*ASSIGNMENT*
From the material that follows, count the lines with the word "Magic" in them. Reply with the number only.

*DATA IN THIS EXERCISE*
═══

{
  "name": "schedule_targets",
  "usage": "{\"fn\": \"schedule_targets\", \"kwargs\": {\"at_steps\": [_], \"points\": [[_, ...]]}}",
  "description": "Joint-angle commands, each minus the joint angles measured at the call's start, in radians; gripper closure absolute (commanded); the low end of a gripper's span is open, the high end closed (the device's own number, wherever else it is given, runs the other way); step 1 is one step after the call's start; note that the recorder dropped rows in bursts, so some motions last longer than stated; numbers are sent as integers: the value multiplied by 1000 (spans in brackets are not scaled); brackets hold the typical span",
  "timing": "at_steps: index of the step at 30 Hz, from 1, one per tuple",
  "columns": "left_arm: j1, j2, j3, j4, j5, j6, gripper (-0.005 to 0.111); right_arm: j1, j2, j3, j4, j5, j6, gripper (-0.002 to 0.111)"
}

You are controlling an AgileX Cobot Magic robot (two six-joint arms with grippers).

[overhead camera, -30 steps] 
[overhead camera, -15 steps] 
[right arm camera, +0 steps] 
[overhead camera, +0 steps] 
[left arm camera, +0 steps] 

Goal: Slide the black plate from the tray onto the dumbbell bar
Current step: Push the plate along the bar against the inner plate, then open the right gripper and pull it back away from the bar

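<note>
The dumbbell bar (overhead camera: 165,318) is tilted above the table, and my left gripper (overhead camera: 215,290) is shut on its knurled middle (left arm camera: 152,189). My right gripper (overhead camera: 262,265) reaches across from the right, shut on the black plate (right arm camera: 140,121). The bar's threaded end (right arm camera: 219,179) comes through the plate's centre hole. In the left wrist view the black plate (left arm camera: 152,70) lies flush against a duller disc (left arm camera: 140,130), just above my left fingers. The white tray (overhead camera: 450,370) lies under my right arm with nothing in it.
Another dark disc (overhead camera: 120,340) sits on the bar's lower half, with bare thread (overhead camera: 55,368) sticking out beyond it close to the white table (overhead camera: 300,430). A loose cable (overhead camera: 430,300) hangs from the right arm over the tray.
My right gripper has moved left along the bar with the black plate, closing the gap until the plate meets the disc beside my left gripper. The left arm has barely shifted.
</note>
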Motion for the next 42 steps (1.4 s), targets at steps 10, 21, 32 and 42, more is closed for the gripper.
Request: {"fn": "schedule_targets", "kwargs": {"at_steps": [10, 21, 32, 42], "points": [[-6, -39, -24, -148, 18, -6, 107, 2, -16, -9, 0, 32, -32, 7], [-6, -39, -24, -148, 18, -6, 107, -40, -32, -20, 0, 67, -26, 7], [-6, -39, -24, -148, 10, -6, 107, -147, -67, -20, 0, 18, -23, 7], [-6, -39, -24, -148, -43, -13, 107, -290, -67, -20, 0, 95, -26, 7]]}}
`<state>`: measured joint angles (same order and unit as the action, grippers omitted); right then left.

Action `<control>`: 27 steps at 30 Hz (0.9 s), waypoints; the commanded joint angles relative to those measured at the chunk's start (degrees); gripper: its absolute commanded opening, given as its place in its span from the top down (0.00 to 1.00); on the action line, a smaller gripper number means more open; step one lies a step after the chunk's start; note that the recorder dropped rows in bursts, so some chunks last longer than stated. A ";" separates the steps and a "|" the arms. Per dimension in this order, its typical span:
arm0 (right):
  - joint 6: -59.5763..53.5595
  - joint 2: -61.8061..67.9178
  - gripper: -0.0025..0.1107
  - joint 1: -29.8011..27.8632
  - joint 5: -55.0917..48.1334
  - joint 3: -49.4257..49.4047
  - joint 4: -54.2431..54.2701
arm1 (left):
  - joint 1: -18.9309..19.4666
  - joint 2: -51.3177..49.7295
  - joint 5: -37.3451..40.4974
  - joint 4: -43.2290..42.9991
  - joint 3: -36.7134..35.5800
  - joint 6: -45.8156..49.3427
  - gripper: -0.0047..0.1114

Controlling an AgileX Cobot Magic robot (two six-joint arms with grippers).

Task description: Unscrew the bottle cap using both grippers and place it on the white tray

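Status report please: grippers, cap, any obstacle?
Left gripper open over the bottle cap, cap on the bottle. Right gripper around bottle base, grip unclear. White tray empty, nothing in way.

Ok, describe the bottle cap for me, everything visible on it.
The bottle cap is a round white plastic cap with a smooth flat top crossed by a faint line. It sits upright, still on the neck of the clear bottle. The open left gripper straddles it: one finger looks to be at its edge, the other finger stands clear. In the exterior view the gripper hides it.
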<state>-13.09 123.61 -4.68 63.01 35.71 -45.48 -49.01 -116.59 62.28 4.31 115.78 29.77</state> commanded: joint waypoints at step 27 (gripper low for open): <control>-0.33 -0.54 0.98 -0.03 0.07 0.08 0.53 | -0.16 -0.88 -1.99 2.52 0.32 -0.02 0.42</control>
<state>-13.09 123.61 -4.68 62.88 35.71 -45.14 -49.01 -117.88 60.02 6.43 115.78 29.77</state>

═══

*SOLUTION TO THE EXERCISE*
2